Turns out that it doesn’t take that much time to prepare meals for 10,000 people in some of the most impoverished areas of the world. Ninety minutes, to be exact, when you have dozens of students, faculty and alumni teaming up on a warm fall morning as part of the Stop Hunger Now project.
Organized through the Kernodle Center for Service Learning, which celebrates this year its 20th anniversary on campus, volunteers worked just hours before the Homecoming football game on Nov. 8 filling plastic bags with high-protein, dehydrated rice-soy meals that contain vitamins and nutrients.
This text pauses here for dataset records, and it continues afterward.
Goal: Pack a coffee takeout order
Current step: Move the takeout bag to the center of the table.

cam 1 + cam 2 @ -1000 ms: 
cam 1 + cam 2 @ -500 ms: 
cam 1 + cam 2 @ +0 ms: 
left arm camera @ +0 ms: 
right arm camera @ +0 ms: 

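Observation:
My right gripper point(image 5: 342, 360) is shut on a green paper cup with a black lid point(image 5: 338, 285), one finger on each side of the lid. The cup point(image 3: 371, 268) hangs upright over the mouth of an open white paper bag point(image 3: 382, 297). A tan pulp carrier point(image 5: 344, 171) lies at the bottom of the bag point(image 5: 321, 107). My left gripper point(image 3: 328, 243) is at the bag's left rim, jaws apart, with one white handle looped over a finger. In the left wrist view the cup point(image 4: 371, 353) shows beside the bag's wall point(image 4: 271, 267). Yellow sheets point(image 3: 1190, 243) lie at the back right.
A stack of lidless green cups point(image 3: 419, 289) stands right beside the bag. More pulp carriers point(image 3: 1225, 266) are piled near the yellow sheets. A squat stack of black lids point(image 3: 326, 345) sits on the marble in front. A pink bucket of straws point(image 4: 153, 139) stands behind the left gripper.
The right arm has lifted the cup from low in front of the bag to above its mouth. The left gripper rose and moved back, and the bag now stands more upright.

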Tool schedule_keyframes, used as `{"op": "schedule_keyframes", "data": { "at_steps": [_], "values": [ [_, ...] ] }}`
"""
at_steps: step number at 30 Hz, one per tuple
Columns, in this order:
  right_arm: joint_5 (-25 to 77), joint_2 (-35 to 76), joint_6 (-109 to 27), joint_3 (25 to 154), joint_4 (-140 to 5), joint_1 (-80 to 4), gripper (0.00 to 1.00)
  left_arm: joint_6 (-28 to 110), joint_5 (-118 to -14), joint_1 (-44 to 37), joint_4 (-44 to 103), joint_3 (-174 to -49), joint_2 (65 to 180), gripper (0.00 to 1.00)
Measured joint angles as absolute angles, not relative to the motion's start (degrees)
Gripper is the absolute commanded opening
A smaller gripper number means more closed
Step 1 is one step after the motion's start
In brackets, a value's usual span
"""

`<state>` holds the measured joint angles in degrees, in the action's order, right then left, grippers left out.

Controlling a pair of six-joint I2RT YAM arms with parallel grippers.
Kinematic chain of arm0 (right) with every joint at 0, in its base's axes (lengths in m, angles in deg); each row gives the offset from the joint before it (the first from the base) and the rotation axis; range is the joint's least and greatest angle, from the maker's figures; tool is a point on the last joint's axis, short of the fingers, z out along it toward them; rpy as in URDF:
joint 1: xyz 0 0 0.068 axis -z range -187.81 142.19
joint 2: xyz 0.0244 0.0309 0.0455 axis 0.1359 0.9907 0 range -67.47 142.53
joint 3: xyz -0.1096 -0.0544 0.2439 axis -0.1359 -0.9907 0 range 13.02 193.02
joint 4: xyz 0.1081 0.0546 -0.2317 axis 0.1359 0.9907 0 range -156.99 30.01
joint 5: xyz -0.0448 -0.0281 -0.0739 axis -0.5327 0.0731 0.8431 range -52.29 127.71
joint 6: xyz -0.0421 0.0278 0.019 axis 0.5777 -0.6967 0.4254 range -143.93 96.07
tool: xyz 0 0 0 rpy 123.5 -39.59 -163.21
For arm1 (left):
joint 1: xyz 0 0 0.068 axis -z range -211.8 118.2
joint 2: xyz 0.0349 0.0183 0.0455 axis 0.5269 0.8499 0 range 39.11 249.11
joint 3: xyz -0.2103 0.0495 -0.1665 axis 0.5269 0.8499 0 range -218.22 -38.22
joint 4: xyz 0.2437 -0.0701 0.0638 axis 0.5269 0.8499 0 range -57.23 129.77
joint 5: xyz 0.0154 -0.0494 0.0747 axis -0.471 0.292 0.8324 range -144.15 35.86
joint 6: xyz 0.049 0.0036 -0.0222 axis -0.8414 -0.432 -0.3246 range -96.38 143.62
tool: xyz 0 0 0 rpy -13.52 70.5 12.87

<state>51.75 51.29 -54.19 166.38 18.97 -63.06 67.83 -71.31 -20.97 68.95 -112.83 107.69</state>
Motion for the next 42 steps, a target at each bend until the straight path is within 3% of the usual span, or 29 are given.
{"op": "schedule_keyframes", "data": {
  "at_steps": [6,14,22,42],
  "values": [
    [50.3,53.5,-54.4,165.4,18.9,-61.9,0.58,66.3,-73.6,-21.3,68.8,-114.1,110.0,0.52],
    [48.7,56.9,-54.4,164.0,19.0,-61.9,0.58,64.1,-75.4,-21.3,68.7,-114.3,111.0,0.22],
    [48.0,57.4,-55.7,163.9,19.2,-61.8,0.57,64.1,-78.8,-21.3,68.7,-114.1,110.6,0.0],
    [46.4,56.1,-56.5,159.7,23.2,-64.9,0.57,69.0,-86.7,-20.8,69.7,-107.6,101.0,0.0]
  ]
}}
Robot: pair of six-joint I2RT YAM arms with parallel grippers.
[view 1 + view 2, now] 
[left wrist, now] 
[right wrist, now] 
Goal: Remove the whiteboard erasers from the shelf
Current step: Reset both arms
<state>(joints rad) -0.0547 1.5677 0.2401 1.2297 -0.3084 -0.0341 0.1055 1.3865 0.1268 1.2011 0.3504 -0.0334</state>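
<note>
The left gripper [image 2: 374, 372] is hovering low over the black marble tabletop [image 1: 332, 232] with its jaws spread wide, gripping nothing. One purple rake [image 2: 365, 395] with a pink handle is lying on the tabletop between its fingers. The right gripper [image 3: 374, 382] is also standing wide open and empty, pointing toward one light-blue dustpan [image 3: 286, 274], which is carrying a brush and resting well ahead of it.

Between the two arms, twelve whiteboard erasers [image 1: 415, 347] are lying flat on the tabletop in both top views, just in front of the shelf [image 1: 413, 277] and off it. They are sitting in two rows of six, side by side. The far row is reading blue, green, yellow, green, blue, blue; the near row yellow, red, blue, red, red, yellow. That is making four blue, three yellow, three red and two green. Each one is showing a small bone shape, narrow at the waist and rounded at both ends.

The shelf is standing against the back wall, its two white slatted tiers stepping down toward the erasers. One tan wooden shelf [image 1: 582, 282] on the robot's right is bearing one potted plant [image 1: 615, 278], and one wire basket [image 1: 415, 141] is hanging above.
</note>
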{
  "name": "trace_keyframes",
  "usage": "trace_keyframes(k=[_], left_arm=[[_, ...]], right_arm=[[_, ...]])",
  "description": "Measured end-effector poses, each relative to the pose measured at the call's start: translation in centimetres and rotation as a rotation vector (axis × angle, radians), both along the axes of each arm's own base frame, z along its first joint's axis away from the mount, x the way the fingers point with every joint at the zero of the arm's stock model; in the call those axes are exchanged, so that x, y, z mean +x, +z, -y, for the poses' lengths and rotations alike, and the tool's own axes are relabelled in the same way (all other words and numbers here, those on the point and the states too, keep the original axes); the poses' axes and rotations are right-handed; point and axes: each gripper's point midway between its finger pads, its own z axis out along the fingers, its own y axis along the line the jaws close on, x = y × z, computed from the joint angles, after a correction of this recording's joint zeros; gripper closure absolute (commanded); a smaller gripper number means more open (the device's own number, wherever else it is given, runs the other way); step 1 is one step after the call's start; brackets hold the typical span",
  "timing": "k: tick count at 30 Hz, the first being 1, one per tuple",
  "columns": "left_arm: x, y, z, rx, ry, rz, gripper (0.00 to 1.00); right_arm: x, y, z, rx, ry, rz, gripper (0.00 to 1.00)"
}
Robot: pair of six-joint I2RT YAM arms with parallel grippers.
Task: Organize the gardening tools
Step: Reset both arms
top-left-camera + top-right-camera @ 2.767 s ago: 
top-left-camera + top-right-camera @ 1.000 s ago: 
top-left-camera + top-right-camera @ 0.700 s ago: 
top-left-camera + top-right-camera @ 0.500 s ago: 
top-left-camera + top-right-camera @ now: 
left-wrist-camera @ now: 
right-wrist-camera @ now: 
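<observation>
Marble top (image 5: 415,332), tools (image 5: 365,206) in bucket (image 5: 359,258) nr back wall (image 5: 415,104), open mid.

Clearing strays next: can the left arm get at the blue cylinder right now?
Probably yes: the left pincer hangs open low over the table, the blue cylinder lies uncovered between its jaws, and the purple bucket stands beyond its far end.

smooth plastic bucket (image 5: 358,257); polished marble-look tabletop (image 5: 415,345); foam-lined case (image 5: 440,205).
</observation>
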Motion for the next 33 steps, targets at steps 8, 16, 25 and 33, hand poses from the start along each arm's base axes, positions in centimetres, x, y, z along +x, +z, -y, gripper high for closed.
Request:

The project was put together to coincide with the return of EV! and Kernodle Center alumni at Homecoming.
“It was a great opportunity for us to invite the whole campus to participate in a service event at Homecoming,” said Mary Morrison, director of the Kernodle Center. “We had a nice group of people that ranged in age from 5 to 60.”
Volunteers poured rice and other ingredients into the bags using measuring cups and a funnel. Once sealed, other workers loaded the bags into boxes, which will soon be delivered to Haiti and Guatemala. Both countries have been affected by storms in recent months.
Reports of people in those nations eating dirt, or “mud cookies,” jolted the Elon volunteers, Morrison said. A representative of the nonprofit Stop Hunger Now was in attendance to teach volunteers how they were helping others.
“It was not what I expected. When I was told we’d be packaging 10,000 meals, I thought we’d be making peanut butter and jelly sandwiches and that an hour and a half wouldn’t be enough,” said Elon junior Carmen Isaac, a public administration major from College Park, Md. “The best part was seeing the different people that helped us out. We had faculty and their children there, my sister was there – even a student’s parent was there.”